In October 2013, Loyola University Chicago public history graduate students launched Public History Lab, a student-driven effort to apply public history skills at organizations and sites of history in the Chicagoland area. This post belongs to a series that chronicles efforts undertaken by members of the Public History Lab.

This story originally appeared on the Loyola History Department’s website in October 2015. It has been modified for the Lakefront Historian and updated to reflect Public History Lab activity since then. 

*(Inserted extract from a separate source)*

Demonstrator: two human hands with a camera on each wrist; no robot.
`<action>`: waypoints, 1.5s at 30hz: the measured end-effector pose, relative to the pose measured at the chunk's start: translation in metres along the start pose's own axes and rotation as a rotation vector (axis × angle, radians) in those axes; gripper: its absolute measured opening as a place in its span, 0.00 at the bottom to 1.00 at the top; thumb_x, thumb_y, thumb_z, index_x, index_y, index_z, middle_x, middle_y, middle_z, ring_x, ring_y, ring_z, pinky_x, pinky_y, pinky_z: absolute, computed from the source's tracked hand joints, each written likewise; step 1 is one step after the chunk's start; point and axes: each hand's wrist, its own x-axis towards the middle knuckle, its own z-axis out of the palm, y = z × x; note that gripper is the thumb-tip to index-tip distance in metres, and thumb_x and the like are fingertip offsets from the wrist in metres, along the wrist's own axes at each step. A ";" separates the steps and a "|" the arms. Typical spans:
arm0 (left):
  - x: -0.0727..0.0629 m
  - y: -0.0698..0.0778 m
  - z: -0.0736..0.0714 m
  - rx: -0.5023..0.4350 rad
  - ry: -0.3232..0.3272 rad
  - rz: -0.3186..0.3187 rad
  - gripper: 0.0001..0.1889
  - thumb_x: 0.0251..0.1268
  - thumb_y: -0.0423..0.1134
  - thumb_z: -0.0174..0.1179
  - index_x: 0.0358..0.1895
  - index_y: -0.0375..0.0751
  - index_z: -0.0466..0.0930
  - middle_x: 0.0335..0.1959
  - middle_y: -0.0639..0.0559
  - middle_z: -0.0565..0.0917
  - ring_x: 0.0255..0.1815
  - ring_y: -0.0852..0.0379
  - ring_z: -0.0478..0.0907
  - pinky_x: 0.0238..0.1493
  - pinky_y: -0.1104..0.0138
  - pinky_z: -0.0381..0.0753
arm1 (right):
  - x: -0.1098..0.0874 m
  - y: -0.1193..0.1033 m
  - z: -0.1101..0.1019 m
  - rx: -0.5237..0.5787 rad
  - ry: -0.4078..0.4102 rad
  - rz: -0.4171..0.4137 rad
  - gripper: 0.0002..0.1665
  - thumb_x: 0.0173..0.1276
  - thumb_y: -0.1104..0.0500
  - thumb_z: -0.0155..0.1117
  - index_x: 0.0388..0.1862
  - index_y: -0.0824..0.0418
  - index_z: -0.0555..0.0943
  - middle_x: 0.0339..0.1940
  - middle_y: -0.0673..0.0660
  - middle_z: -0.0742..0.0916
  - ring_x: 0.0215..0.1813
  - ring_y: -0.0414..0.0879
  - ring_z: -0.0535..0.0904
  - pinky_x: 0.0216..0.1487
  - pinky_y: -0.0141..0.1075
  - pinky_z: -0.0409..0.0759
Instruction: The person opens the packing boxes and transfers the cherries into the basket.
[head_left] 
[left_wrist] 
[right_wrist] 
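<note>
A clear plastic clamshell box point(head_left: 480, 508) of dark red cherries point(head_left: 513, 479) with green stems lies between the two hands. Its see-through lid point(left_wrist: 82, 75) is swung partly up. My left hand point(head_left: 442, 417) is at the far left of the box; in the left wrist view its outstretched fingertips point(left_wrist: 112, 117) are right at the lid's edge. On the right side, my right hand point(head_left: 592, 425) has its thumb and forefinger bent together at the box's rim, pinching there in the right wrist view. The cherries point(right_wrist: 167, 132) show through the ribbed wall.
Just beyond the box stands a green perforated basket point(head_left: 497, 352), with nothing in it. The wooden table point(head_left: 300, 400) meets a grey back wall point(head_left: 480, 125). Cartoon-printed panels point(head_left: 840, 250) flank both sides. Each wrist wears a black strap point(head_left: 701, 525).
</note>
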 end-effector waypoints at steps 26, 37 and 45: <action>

On August 23, 2015, Loyola history master’s student Kristin Jacobsen led a walking tour of the Glenwood Avenue Arts District in Chicago’s Rogers Park neighborhood for the Rogers Park/West Ridge Historical Society (RP/WRHS). Her walking tour stemmed from a project organized by the Public History Lab, in partnership with the RP/WRHS, and undertaken by student groups in Dr. Patricia Mooney-Melvin’s graduate Public History Methods and Theory course (HIST 480) during the fall 2014 semester. For the project, HIST 480 students produced walking tour scripts about Rogers Park and West Ridge history for the RP/WRHS. Jacobsen’s group, which also included master’s students Blake Kennedy, Lauren O’Brien, and Andrew Paddock, produced a tour that explored Rogers Park’s Glenwood Avenue Arts District and presented the concept to the RP/WRHS President and Vice-President in December 2014. Jacobsen agreed to lead the tour for RP/WRHS members the following August.

I spoke to Jacobsen about her experience.

Continue reading “Public History Lab in the Classroom: Bringing Communities into Coursework”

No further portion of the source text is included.